Yuma, Arizona’s “attic” was all over town—60 years of historical records, photographs and family histories dating as far back as pre-1853 Gadsden Purchase and gathered by the Yuma County Historical Society. Some of it was in boxes; some in green garbage sacks; some stored wherever extra space could be found.

“Those records were inaccessible—they didn’t know what they had and what they did know couldn’t be accessed,” librarian Laurie Boone says.

Then, in 2012, the Arizona Historical Society came to town, gathered up everything and transported it across the state to the society’s headquarters in Tempe.

“We took 800 linear feet of documents out of Yuma,” says Linda Whitaker of the Arizona Historical Society. That’s the equivalent of two-and-a-quarter football fields.

“They were in miserable condition,” she adds. Nothing was properly preserved, most items were dusty, some included rat droppings, much was bug eaten.

After three years of constant work by the historical society, the documents are back home, cleaned up and cataloged into preservation boxes. Anyone interested in any of the 70 categories can retrieve what they seek. “Discoverability,” archivists call it.

“Home” now means a beautiful reading room with archival shelving in the basement of Heritage Library—Yuma’s original Carnegie Library built in 1921. The Rio Colorado Division Archives, overseen by Boone, is open 20 hours per week.

The 800 linear feet was not all that returned home. The historical society plucked Yuma-rich items from its other archives in Tempe and Tucson, bringing back 1,200 linear feet, the equivalent of three-and-a-third football fields. Most notable are the 69 boxes documenting Yuma County lawmaker Harold Giss, who was intimately involved in state and national politics from 1948 up until his death in 1973.

The almost $80,000 project was funded by grants from the Yuma County Historical Society, the Yuma County Library Foundation, local family trusts and library grants.

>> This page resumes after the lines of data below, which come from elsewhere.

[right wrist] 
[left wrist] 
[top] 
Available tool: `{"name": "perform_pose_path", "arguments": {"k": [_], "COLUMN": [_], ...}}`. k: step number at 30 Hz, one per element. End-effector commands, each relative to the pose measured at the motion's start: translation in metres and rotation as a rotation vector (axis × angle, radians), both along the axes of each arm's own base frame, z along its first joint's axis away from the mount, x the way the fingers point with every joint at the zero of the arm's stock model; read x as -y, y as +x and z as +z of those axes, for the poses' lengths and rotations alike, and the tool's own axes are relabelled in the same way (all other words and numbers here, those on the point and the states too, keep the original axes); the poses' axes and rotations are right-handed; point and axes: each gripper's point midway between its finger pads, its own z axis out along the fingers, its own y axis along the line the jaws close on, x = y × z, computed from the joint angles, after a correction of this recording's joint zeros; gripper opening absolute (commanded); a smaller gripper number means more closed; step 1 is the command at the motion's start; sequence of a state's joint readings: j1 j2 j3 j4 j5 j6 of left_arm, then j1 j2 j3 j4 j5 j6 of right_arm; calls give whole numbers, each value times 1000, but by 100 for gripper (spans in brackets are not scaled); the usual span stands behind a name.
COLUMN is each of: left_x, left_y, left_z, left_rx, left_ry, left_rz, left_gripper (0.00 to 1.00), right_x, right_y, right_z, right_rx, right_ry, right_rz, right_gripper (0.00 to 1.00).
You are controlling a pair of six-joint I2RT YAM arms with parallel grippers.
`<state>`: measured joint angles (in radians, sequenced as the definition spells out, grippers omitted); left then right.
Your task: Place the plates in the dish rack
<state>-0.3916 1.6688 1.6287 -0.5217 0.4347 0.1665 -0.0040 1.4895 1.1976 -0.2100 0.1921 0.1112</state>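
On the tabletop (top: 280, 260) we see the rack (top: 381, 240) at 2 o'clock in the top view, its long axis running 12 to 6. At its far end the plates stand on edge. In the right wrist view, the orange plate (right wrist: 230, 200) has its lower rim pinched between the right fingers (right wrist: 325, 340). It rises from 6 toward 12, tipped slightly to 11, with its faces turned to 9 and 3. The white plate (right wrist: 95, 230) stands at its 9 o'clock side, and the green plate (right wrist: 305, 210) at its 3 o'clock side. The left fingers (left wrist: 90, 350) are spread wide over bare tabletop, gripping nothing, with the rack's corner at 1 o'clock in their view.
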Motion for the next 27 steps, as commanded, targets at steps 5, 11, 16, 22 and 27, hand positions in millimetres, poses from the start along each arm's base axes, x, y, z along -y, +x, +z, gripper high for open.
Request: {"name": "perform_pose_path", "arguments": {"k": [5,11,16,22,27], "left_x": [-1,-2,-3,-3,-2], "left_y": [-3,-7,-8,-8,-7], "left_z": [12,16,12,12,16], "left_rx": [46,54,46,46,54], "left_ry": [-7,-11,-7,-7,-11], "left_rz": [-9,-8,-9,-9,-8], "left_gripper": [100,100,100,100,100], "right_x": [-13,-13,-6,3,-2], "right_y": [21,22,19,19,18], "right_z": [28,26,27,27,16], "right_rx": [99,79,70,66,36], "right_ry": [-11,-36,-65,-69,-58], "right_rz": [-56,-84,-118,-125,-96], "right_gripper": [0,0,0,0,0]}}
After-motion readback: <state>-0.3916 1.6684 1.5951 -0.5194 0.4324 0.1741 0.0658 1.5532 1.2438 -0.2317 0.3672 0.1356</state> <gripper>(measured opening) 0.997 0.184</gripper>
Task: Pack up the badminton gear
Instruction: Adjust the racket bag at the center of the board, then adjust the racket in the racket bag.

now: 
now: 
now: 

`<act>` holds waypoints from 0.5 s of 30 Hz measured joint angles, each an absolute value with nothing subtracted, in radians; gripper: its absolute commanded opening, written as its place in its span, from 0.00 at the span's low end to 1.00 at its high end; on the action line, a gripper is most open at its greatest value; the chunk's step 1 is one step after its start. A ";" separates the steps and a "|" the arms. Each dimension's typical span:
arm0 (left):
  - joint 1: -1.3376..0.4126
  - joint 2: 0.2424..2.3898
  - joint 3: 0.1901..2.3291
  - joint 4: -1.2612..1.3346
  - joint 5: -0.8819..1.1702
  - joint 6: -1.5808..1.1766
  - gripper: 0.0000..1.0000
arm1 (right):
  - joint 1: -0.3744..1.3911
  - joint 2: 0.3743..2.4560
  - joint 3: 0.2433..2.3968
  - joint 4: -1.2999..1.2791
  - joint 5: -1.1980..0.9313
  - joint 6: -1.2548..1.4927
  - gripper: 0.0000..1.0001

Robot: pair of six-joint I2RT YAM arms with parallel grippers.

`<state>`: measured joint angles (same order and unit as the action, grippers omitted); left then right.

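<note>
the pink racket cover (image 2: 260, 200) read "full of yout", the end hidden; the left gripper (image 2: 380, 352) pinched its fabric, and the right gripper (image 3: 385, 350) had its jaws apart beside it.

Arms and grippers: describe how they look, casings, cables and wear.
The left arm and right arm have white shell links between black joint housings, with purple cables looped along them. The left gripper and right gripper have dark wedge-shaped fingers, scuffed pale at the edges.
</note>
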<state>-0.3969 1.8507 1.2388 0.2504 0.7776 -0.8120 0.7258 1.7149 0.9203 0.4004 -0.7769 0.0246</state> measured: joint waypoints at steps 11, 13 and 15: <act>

Librarians  have already discovered international interest in the irrigation collection—a bedrock of Yuma, where agriculture is a multi-billion-dollar yearly industry.

Want to study the Oatman Massacre of 1851? This collection has the story. Documents also reveal the county’s experience during the Crash of 1929. The darker side of regional history rests in the Ku Klux Klan file. A great story could be uncovered in files about a go-getter who had his finger in every Yuma pie from the 1880s until his death in 1945—pioneer Eugene Francis Sanguinetti, posthumously named Yuma’s “Citizen of the Century” in 2000.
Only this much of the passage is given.